Park Gardens
I was getting panicky about getting a shot and thought I might find something on an early evening trip to the Co-op. I noticed this tree in the park as we went in and crossed my fingers the light would still be strong enough when I came out. It was, nearly. My first shots couldn't get it at all, so I tried the Super Vivid setting and was much happier. I have adjusted the contrast slightly and trimmed a tiny bit off the edge and am very happy with this autumnal shot. The line up of post box, bin, telephone junction box and planters is rather amusing.
Park Gardens is a snippet of municipal park, on a hill, with a war memorial and some interesting bedding (as well as a magnificent pampas grass which is just out of shot). Despite the apparent tautology, it is named after Herbert Sidney Park (1894- 1917).
This is an extract from Stroud Town Council's leaflet about Park Gardens.
Herbert Park is just one of nearly 200 Sons of Stroud Parish who gave their life in the First World War.
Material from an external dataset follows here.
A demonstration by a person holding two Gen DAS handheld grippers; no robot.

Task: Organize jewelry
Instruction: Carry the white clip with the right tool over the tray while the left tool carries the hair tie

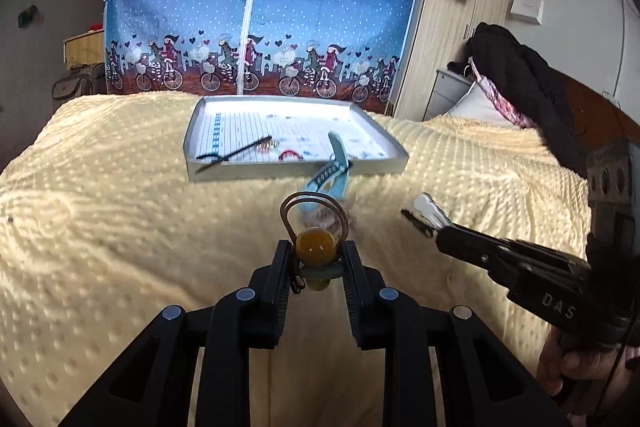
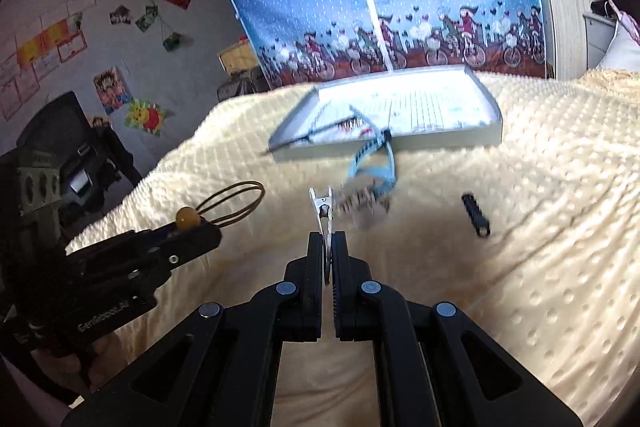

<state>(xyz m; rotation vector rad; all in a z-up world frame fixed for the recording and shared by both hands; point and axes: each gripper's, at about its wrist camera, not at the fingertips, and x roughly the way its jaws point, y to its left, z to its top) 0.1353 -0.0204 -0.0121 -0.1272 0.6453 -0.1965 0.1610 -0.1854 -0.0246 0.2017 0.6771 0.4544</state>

Herbert for his part in the war that wasted a generation fought in the Ypres salient in Belgium but died in France as a result of a training accident.
In October 1927, ten years after the death of his only son in the great war, Sidney Park gave Park Gardens to the town. The official ceremony to hand over the park was held in March 1928. The official presentation was a big event with hundreds of locals turning out. The chief guest being Sir Frank Nelson then the MP for Stroud.
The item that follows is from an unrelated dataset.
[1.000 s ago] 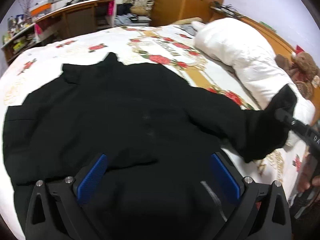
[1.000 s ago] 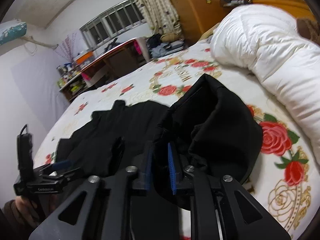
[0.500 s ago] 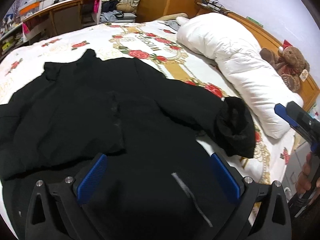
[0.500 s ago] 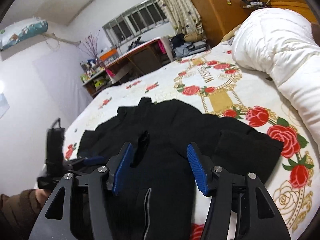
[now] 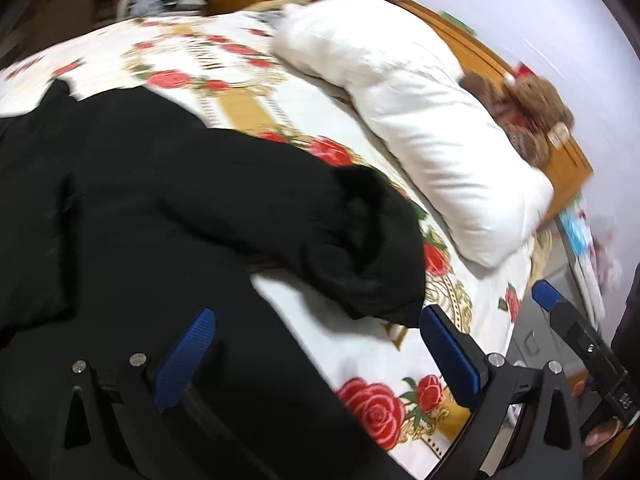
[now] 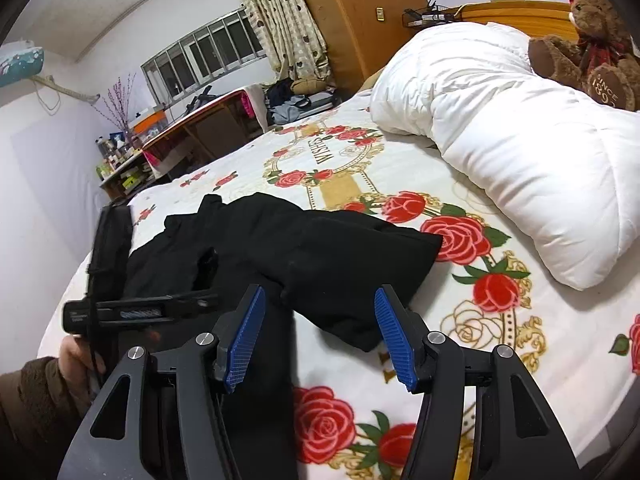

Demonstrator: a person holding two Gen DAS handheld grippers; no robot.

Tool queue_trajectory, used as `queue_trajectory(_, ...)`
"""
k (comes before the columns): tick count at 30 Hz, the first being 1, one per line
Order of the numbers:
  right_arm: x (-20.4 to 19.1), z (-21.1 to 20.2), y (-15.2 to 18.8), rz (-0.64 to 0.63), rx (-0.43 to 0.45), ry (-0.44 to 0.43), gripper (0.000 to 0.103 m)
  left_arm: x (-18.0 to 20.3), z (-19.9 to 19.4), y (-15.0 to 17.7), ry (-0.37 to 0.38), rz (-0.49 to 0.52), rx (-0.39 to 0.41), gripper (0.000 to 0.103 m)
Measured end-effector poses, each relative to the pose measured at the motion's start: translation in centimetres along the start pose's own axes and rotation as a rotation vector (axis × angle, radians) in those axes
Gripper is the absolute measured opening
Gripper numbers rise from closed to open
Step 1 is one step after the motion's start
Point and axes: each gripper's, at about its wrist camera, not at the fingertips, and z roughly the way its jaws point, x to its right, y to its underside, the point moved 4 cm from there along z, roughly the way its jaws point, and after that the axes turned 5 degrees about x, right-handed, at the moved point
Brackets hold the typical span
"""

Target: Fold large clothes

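Since a second ago the right gripper [image 6: 318, 334] let go of the sleeve [image 6: 356, 268], which now lies bunched on the bed [image 6: 500, 344]. Left gripper [image 5: 316, 354] hovers wide open and empty over the black garment [image 5: 140, 208], probably lining up a fold. Right gripper's spread and empty too. No containers in sight.

- Bare rose-print bed [image 6: 500, 344] lies between the black garment [image 6: 320, 256] and the white duvet [image 6: 520, 152].
- The duvet bulks along the headboard side, a teddy bear [image 6: 592, 44] upon it.
- Left gripper [image 6: 140, 312] hangs over the garment's near edge.
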Motion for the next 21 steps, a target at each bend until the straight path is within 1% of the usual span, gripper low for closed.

In presenting the park to the town Sidney saw it as an event where sorrow and joy were closely intermingled. For him the park was "a garden of remembrance, a memorial to those who had made the great sacrifice" and expressed the great hope that "many young and old might in years to come in visiting the gardens find health, rest pleasure and enjoyment".
I always want to call it Bank Gardens as it is on such a slope, but that is another tiny municipal park behind St Lawrence's church off the High Street. These days it is a park to meander through, up the hill to Uplands or the Co-Housing Project; the preserve of babies and toddlers, and teenagers meeting for a chat, a smoke and a drink (often followed by the notorious PC Davis).